> PROBLEM
What is needed is an exact copy of the entries below, with the pictures left out.

Items from a data source
== Segment start ==

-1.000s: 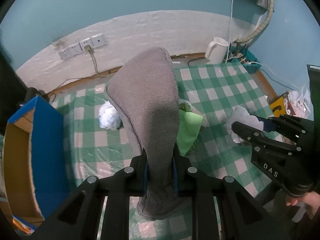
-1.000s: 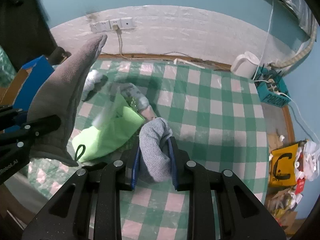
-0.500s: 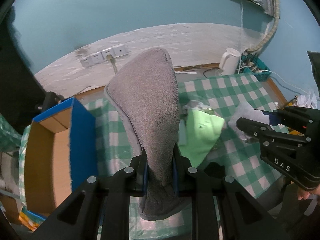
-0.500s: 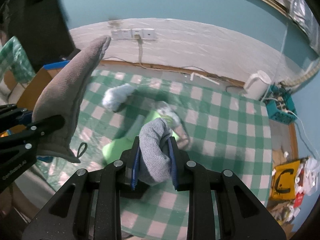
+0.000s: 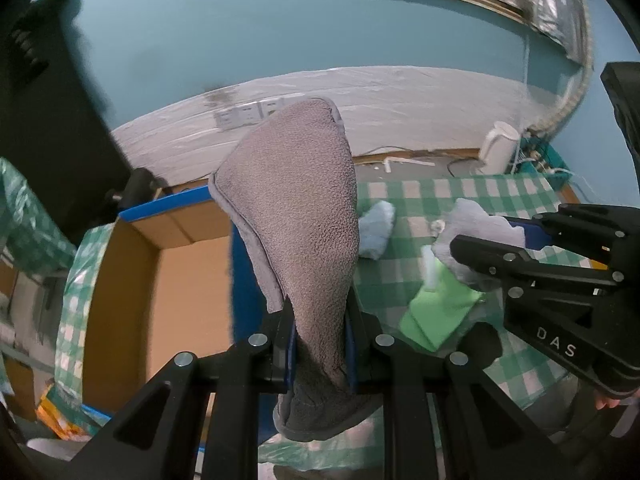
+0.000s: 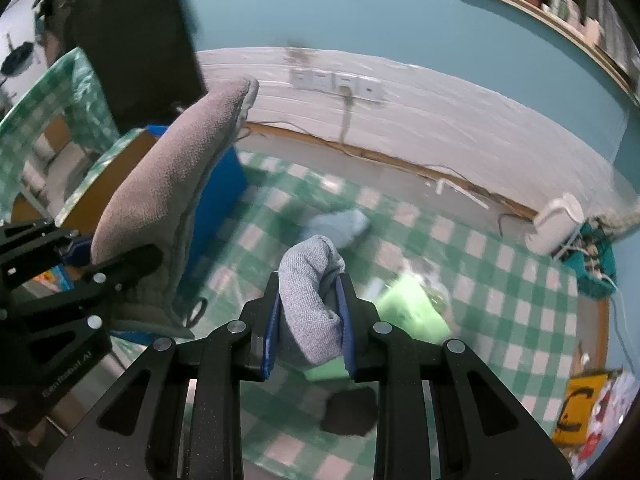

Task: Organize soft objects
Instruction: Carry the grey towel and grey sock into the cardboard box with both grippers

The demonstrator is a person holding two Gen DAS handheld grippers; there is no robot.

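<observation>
My left gripper [image 5: 318,320] is shut on a grey fleece cloth [image 5: 296,216] that stands up stiffly, beside an open cardboard box [image 5: 180,280] with blue outer walls. The cloth also shows in the right wrist view [image 6: 168,208], next to the box [image 6: 108,184]. My right gripper [image 6: 308,312] is shut on a light blue-grey knit sock [image 6: 310,292], held above the checked table; the sock also shows in the left wrist view [image 5: 476,232]. A pale blue fluffy item [image 5: 374,230] and a green cloth [image 5: 438,310] lie on the table.
The green-and-white checked tablecloth [image 6: 492,264] covers the table. A white kettle [image 6: 556,224] and a teal basket [image 6: 596,260] sit at the far right edge. Wall sockets [image 6: 336,82] are behind. A dark patch [image 6: 350,412] lies near the front.
Both grippers have moved left and up with their cloths; the cardboard box has come closer and now fills the left of the left wrist view. Both grips are unchanged.
</observation>
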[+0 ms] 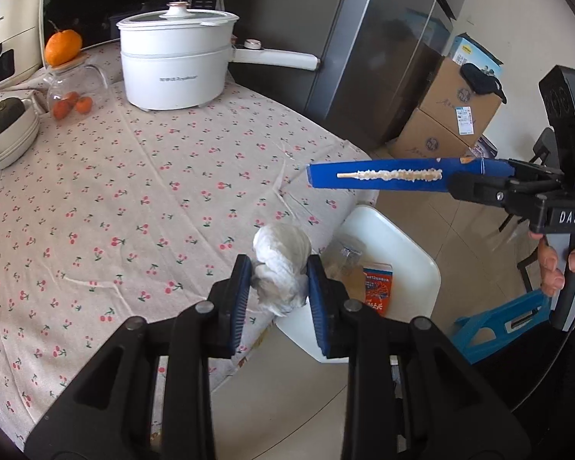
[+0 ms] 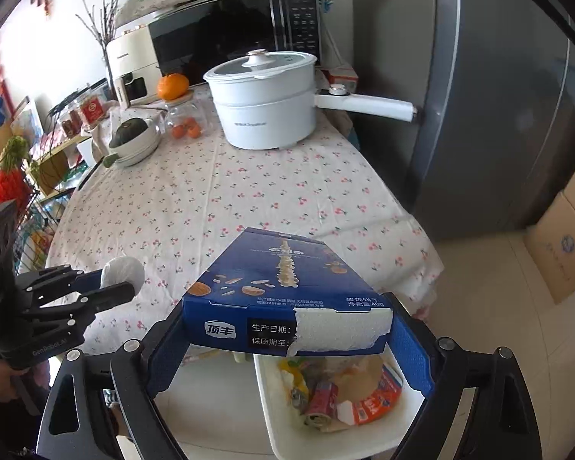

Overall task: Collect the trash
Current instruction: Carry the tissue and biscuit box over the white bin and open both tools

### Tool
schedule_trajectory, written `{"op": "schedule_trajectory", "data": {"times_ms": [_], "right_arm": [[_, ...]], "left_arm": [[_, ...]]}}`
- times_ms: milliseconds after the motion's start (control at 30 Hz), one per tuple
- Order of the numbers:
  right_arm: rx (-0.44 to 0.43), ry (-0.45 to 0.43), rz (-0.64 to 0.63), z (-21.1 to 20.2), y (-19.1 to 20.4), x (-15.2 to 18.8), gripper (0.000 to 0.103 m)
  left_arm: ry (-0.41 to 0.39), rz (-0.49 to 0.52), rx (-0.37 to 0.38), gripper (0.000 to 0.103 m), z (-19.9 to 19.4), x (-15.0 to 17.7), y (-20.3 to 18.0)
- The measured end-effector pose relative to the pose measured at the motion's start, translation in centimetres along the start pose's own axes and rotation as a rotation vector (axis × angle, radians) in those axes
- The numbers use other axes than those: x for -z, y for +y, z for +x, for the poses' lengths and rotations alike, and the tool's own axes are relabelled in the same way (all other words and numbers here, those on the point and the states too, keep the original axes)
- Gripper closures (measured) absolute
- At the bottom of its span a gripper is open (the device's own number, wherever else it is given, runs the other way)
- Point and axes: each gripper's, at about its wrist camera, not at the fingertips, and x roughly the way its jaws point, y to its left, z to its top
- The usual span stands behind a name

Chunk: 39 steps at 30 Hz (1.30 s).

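Setting: cherry-print cloth covers the worktop [image 1: 142, 176], with a grey fridge [image 2: 490, 107] behind.
Left gripper [image 1: 280, 283]: clamped on a crumpled white tissue wad [image 1: 281, 264], held over the worktop's edge.
Right gripper [image 2: 287, 341]: clamped across the sides of a flat blue snack box [image 2: 283, 283], torn white at its near end.
Bin [image 2: 410, 410]: white, on the floor just off the worktop edge, below the blue box; wrappers and a crushed red can lie inside.
Farther back: a white electric pot [image 1: 172, 57] with lid, an orange [image 1: 62, 46] on a glass jar, a dark squash in stacked bowls [image 1: 9, 134].
Person: fingers [image 1: 556, 272] grip the right handle.
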Motion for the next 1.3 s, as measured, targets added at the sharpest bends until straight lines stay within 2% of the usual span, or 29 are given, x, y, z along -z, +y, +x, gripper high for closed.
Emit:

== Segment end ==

> RESPONSE BOX
-1.000s: 
-1.000s: 
-0.500s: 
-0.500s: 
+0.000s: 
+0.000s: 

Task: Organize soft objects
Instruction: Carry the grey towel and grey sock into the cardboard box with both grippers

The demonstrator is a person holding two Gen DAS handheld grippers; there is no robot.

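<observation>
My left gripper [image 5: 318,320] is shut on a grey fleece cloth [image 5: 296,216] that stands up stiffly, beside an open cardboard box [image 5: 180,280] with blue outer walls. The cloth also shows in the right wrist view [image 6: 168,208], next to the box [image 6: 108,184]. My right gripper [image 6: 308,312] is shut on a light blue-grey knit sock [image 6: 310,292], held above the checked table; the sock also shows in the left wrist view [image 5: 476,232]. A pale blue fluffy item [image 5: 374,230] and a green cloth [image 5: 438,310] lie on the table.
The green-and-white checked tablecloth [image 6: 492,264] covers the table. A white kettle [image 6: 556,224] and a teal basket [image 6: 596,260] sit at the far right edge. Wall sockets [image 6: 336,82] are behind. A dark patch [image 6: 350,412] lies near the front.
Both grippers have moved left and up with their cloths; the cardboard box has come closer and now fills the left of the left wrist view. Both grips are unchanged.
</observation>
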[+0 ms] 
[+0 ms] 

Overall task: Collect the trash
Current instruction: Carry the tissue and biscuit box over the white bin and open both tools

### Tool
schedule_trajectory, written `{"op": "schedule_trajectory", "data": {"times_ms": [_], "right_arm": [[_, ...]], "left_arm": [[_, ...]]}}`
- times_ms: milliseconds after the motion's start (control at 30 Hz), one per tuple
- Order of the numbers:
  right_arm: rx (-0.44 to 0.43), ry (-0.45 to 0.43), rz (-0.64 to 0.63), z (-21.1 to 20.2), y (-19.1 to 20.4), x (-15.2 to 18.8), gripper (0.000 to 0.103 m)
  left_arm: ry (-0.41 to 0.39), rz (-0.49 to 0.52), rx (-0.37 to 0.38), gripper (0.000 to 0.103 m), z (-19.9 to 19.4), x (-15.0 to 17.7), y (-20.3 to 18.0)
- The measured end-effector pose relative to the pose measured at the motion's start, translation in centimetres along the start pose's own axes and rotation as a rotation vector (axis × angle, radians) in those axes
- The numbers use other axes than those: x for -z, y for +y, z for +x, for the poses' lengths and rotations alike, and the tool's own axes are relabelled in the same way (all other words and numbers here, those on the point and the states too, keep the original axes)
- Gripper closures (measured) absolute
- At the bottom of its span a gripper is open (the device's own number, wherever else it is given, runs the other way)
- Point and axes: each gripper's, at about its wrist camera, not at the fingertips, and x roughly the way its jaws point, y to its left, z to its top
- The usual span stands behind a name

Chunk: 39 steps at 30 Hz (1.30 s).

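Setting: cherry-print cloth covers the worktop [image 1: 142, 176], with a grey fridge [image 2: 490, 107] behind.
Left gripper [image 1: 280, 283]: clamped on a crumpled white tissue wad [image 1: 281, 264], held over the worktop's edge.
Right gripper [image 2: 287, 341]: clamped across the sides of a flat blue snack box [image 2: 283, 283], torn white at its near end.
Bin [image 2: 410, 410]: white, on the floor just off the worktop edge, below the blue box; wrappers and a crushed red can lie inside.
Farther back: a white electric pot [image 1: 172, 57] with lid, an orange [image 1: 62, 46] on a glass jar, a dark squash in stacked bowls [image 1: 9, 134].
Person: fingers [image 1: 556, 272] grip the right handle.
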Motion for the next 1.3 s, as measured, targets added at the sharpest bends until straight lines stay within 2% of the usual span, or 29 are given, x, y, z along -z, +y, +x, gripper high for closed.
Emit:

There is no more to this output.